Trading volumes remain at notably high levels, with buyers stepping in during every downturn and easily absorbing supply. Those of us who remember PPC with a market capitalization of just 300 million euros and now see it rising to fourth place in the market with a valuation of 11 billion euros, while simultaneously “given away” approximately 850 million through ADMIE, can understand that long-term forecasts are often overturned by market reality itself.
There is no need to engage in the process of labeling something as expensive or cheap, nor to predict how high it might go. The daily price is what ultimately determines a stock’s valuation.
Demand in the recent rights offering was not fully met, and a significant portion of the funds released is expected to return to the market.
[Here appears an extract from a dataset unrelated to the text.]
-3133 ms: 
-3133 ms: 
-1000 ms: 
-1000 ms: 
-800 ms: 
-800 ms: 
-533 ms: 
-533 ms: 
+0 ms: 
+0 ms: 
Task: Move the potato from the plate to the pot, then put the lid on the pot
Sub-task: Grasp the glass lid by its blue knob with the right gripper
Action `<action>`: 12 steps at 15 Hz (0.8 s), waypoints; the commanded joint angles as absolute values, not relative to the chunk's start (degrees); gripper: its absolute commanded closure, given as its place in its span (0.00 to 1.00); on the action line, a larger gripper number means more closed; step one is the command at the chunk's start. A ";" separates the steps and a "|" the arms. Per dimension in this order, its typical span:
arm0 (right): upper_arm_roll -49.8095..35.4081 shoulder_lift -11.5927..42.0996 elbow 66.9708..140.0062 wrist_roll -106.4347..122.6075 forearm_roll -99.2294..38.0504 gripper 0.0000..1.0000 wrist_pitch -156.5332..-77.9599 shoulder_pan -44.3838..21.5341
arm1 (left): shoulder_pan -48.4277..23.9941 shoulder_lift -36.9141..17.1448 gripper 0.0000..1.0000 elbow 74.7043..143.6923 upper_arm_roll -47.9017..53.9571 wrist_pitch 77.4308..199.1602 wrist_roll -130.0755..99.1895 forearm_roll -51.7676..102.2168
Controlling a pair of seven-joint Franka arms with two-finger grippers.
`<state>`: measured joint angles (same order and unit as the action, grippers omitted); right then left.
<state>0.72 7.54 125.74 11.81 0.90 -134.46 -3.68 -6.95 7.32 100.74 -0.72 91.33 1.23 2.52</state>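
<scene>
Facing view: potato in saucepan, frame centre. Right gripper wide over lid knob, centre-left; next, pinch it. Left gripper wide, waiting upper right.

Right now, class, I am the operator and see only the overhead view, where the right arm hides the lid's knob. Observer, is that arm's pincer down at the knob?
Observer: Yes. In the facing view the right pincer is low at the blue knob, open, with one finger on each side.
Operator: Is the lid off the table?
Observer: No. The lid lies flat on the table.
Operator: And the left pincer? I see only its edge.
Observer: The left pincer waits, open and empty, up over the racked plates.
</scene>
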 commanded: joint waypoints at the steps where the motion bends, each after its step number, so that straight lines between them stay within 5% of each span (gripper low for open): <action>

At the same time, we have another significant rights offering ahead of us , that of ADMIE, which is expected to raise approximately €1 billion from the market.
On the geopolitical front, it appears that progress is being made toward an agreement between the U.S. and Iran. However, we should not base our investment decisions on such news, as markets typically price in events long before they are confirmed.
Everyone should follow their own investment plan rather than the news cycle.
What we are observing in the market is that interest is gradually shifting toward small- and mid-cap stocks, in tandem with positive business developments and strong results.
So far, there are no signs of excesses, and the market is operating at a relatively calm pace, which is considered positive.
Bank credit expansion remains the key driver of business developments. It is now clear that their focus is on both mortgage and consumer loans, which could significantly boost consumption—a scenario we haven’t seen since the early 2000s.
This development could substantially support the banking sector in the coming years, while also offering greater diversification in loan portfolios.
Technically, a break above 2,322 points significantly increases the chances of testing higher levels.
The overwhelming majority of stocks remain in “long” positions, a fact clearly reflected in the relevant data.
The major medium-term target, provided key resistance levels are broken, lies at 2,650, or even 2,800 points.
“Everything indicates that in the coming period we will witness particularly interesting trading sessions, with even more capital flowing into the Greek stock market,”according to Mr. Zacharakis (Chairman and CEO of Fast Finance SA).